### Data shown
▬▬▬▬▬▬
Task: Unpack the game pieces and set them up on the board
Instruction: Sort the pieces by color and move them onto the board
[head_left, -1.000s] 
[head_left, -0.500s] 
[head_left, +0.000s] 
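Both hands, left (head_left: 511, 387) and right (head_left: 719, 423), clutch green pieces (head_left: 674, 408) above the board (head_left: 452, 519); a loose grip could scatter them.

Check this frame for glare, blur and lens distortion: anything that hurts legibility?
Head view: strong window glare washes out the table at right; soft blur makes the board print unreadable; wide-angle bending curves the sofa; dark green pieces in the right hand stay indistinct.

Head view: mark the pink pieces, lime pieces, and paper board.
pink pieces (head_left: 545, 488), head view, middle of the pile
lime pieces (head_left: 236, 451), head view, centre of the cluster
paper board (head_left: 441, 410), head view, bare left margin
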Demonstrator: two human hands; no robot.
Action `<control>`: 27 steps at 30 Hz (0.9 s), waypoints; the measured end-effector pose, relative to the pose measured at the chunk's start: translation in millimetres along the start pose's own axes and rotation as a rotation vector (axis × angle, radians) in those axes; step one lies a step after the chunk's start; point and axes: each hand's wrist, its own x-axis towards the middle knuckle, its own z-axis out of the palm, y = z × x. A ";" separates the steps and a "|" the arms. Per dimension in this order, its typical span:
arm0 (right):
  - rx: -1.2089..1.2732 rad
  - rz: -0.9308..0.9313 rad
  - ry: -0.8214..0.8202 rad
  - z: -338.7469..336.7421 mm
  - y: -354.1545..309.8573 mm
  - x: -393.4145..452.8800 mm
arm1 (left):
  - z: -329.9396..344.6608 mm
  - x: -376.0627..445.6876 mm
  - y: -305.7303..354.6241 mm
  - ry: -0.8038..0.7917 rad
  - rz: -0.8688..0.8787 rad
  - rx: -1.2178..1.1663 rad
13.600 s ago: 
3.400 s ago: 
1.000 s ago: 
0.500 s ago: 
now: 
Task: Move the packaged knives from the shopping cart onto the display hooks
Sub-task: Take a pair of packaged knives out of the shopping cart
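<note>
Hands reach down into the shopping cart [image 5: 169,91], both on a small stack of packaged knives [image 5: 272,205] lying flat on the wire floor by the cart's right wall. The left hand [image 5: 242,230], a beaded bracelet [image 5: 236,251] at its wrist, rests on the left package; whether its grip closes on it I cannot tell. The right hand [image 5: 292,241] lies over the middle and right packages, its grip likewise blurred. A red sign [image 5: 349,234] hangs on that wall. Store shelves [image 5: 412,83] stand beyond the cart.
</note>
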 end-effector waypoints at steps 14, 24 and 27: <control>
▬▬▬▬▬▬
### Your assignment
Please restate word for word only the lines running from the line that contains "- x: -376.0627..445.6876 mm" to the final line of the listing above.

### Exercise output
  - x: -376.0627..445.6876 mm
  - y: -305.7303..354.6241 mm
  - ry: -0.8038..0.7917 rad
  - rz: -0.8688..0.8787 rad
  - rx: -1.2178..1.1663 rad
13.600 s ago: 
3.400 s ago: 
1.000 s ago: 
0.500 s ago: 
now: 
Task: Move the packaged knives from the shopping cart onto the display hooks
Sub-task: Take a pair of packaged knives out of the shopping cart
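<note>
Hands reach down into the shopping cart [image 5: 169,91], both on a small stack of packaged knives [image 5: 272,205] lying flat on the wire floor by the cart's right wall. The left hand [image 5: 242,230], a beaded bracelet [image 5: 236,251] at its wrist, rests on the left package; whether its grip closes on it I cannot tell. The right hand [image 5: 292,241] lies over the middle and right packages, its grip likewise blurred. A red sign [image 5: 349,234] hangs on that wall. Store shelves [image 5: 412,83] stand beyond the cart.
</note>
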 end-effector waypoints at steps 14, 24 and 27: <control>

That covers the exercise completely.